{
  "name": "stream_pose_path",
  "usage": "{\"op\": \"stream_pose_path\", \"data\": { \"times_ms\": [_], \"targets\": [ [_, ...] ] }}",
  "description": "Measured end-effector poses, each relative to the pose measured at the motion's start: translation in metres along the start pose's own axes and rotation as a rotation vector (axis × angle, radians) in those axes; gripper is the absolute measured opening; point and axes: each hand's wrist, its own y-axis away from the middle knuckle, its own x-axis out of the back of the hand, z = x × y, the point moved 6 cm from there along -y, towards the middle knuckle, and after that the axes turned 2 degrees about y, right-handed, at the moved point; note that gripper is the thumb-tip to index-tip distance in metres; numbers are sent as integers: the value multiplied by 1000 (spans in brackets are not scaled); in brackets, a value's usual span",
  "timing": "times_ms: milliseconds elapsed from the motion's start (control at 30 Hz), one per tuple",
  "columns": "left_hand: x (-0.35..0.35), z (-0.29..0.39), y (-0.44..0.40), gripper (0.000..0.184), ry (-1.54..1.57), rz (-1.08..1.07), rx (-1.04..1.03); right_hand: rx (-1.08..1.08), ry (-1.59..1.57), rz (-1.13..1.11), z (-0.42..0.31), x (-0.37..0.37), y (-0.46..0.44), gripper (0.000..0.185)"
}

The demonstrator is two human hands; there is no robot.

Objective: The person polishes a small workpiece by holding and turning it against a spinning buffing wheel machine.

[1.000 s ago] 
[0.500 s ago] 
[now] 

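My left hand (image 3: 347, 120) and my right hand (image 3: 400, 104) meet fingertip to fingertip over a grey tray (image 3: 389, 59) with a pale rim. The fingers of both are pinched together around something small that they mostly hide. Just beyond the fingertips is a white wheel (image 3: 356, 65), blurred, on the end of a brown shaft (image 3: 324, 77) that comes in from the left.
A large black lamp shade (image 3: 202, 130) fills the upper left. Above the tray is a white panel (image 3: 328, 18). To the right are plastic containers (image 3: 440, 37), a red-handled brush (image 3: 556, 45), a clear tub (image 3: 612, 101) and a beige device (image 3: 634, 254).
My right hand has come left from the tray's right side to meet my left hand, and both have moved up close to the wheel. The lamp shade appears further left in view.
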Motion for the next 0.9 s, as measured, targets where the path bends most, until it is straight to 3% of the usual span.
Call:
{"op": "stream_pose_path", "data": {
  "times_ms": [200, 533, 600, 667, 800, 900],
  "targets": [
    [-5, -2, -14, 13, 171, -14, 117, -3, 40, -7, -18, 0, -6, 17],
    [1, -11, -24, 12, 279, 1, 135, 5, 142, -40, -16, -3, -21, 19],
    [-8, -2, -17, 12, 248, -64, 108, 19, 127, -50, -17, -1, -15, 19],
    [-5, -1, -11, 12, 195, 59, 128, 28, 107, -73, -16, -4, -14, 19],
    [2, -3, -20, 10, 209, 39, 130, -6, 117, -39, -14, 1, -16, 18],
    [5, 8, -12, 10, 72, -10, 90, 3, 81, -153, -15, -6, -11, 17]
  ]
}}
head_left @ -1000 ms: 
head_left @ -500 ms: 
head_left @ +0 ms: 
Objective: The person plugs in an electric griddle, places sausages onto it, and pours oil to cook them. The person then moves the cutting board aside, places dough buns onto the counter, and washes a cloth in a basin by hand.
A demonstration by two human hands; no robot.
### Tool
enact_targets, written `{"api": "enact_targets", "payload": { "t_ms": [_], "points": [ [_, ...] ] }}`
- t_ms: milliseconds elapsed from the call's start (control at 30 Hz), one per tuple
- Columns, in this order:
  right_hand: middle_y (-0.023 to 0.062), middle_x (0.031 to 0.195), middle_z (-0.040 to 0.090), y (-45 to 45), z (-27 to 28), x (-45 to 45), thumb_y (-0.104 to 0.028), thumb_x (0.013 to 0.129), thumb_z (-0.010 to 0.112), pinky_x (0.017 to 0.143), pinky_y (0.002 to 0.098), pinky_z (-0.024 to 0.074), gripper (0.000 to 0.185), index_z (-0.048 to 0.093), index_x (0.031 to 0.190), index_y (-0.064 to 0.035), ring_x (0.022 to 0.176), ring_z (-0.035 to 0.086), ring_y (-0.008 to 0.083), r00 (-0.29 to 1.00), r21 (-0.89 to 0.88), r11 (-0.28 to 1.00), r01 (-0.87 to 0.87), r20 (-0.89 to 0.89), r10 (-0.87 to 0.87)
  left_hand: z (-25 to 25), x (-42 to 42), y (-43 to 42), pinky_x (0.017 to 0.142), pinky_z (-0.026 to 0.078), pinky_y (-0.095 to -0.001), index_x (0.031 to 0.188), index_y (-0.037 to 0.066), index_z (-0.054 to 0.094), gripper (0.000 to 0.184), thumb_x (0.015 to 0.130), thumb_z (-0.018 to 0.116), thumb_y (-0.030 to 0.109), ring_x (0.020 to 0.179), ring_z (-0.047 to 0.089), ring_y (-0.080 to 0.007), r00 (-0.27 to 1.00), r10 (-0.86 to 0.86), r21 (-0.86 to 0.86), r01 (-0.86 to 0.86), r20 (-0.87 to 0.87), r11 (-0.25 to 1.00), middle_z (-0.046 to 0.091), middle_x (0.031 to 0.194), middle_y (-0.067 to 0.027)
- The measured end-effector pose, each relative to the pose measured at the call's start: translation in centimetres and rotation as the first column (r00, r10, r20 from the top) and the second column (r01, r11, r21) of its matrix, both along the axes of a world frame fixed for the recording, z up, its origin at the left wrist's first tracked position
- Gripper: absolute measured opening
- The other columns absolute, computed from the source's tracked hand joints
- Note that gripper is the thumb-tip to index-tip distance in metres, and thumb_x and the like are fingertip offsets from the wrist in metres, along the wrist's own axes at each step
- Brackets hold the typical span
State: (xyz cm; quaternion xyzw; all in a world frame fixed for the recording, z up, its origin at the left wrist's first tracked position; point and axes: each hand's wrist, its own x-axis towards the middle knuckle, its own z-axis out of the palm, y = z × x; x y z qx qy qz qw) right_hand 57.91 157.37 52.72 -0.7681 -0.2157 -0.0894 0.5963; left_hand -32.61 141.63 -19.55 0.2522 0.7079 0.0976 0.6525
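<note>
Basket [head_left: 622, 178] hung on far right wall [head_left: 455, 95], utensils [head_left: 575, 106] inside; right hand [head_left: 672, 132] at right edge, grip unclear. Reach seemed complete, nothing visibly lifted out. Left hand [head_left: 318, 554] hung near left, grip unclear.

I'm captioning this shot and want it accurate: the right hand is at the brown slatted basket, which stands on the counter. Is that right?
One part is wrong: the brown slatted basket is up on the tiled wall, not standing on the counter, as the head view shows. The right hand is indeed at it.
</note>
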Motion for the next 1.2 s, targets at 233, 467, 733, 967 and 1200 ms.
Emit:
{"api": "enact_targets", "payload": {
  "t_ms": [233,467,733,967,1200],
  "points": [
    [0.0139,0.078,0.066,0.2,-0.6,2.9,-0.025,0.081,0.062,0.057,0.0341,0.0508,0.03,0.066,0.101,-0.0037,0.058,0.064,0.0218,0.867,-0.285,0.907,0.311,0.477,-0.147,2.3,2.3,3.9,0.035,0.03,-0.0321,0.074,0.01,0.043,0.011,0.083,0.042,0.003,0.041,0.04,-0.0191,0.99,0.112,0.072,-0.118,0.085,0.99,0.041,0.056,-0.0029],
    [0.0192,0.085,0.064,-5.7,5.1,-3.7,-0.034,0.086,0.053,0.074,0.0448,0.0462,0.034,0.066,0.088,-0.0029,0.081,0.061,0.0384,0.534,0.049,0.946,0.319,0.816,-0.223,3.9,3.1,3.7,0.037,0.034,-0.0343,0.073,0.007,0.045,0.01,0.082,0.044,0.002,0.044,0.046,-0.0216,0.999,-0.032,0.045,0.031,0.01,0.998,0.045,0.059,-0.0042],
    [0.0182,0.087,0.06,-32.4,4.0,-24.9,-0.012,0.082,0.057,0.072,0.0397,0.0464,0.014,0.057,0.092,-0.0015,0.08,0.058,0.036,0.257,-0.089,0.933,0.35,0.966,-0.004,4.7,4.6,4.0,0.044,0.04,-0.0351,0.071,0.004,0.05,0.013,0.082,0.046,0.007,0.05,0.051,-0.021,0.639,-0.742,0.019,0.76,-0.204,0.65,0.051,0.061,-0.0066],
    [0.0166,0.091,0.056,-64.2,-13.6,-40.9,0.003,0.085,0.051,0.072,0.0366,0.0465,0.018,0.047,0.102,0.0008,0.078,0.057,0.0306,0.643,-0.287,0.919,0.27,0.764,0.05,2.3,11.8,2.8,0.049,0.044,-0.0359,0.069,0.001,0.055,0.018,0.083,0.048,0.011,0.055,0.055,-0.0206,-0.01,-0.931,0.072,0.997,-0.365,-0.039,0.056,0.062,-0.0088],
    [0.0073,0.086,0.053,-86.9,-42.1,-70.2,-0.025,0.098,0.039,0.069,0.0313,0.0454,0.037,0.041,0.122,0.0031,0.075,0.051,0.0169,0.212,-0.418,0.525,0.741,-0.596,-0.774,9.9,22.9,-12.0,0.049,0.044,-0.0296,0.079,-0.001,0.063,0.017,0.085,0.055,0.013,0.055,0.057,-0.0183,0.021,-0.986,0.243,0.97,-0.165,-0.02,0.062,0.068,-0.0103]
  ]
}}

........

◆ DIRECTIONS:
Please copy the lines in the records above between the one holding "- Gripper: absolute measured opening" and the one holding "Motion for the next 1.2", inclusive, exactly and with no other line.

◆ ANSWER:
- Gripper: absolute measured opening
- The other columns absolute, computed from the source's tracked hand joints
- Note that gripper is the thumb-tip to index-tip distance in metres, and thumb_x and the like are fingertip offsets from the wrist in metres, along the wrist's own axes at each step
- Brackets hold the typical span
State: (xyz cm; quaternion xyzw; all in a world frame fixed for the recording, z up, its origin at the left wrist's first tracked position; point and axes: each hand's wrist, its own x-axis towards the middle knuckle, its own z-axis out of the palm, y = z × x; x y z qx qy qz qw) right_hand 57.91 157.37 52.72 -0.7681 -0.2157 -0.0894 0.5963; left_hand -32.61 141.63 -19.55 0.2522 0.7079 0.0976 0.6525
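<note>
Basket [head_left: 622, 178] hung on far right wall [head_left: 455, 95], utensils [head_left: 575, 106] inside; right hand [head_left: 672, 132] at right edge, grip unclear. Reach seemed complete, nothing visibly lifted out. Left hand [head_left: 318, 554] hung near left, grip unclear.

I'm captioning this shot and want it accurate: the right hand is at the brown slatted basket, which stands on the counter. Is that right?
One part is wrong: the brown slatted basket is up on the tiled wall, not standing on the counter, as the head view shows. The right hand is indeed at it.
</note>
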Motion for the next 1.2 s, targets at 233, 467, 733, 967 and 1200 ms.

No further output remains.